**TASK OBJECTIVE**
Tally up the lines below with "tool" in them. Answer with the number only.
------------------------------------------------
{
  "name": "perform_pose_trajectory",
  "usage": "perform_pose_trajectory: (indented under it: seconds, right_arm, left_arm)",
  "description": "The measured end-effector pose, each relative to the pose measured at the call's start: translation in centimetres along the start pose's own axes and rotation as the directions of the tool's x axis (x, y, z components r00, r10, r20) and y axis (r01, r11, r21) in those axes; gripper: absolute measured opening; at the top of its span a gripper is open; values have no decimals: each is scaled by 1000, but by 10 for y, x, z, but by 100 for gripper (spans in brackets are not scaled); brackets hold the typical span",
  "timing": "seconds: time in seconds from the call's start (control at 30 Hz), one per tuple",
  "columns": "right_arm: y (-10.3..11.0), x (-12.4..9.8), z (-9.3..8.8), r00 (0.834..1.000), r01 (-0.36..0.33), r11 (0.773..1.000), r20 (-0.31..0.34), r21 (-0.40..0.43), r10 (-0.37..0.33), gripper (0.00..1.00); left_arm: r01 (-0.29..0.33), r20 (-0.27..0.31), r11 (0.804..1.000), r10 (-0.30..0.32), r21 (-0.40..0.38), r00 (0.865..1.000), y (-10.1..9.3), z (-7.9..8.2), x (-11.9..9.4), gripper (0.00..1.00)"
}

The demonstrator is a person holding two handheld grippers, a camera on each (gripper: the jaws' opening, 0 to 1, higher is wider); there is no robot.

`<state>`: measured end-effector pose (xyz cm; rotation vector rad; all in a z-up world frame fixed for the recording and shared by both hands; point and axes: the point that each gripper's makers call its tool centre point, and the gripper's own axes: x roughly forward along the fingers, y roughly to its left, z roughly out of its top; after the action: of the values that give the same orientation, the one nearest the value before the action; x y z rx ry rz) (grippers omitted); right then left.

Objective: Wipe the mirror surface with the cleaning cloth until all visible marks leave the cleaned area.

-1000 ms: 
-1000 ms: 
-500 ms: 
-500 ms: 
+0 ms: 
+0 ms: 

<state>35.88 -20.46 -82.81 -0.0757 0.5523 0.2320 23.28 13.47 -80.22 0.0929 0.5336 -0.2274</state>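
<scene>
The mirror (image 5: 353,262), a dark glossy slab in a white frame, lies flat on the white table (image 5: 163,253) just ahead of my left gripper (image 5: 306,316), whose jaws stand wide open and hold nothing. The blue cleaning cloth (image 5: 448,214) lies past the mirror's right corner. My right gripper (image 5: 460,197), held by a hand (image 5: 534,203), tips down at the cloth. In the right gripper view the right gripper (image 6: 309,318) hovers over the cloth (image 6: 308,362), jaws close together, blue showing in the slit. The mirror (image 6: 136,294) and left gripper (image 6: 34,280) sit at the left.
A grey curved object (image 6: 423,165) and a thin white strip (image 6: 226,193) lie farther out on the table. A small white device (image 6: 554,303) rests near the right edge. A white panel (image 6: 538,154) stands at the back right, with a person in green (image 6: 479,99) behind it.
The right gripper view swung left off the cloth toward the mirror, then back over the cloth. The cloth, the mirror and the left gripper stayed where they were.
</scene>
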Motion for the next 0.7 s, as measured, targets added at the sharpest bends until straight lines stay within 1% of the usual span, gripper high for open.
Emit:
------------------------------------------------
**PROBLEM SOLUTION**
2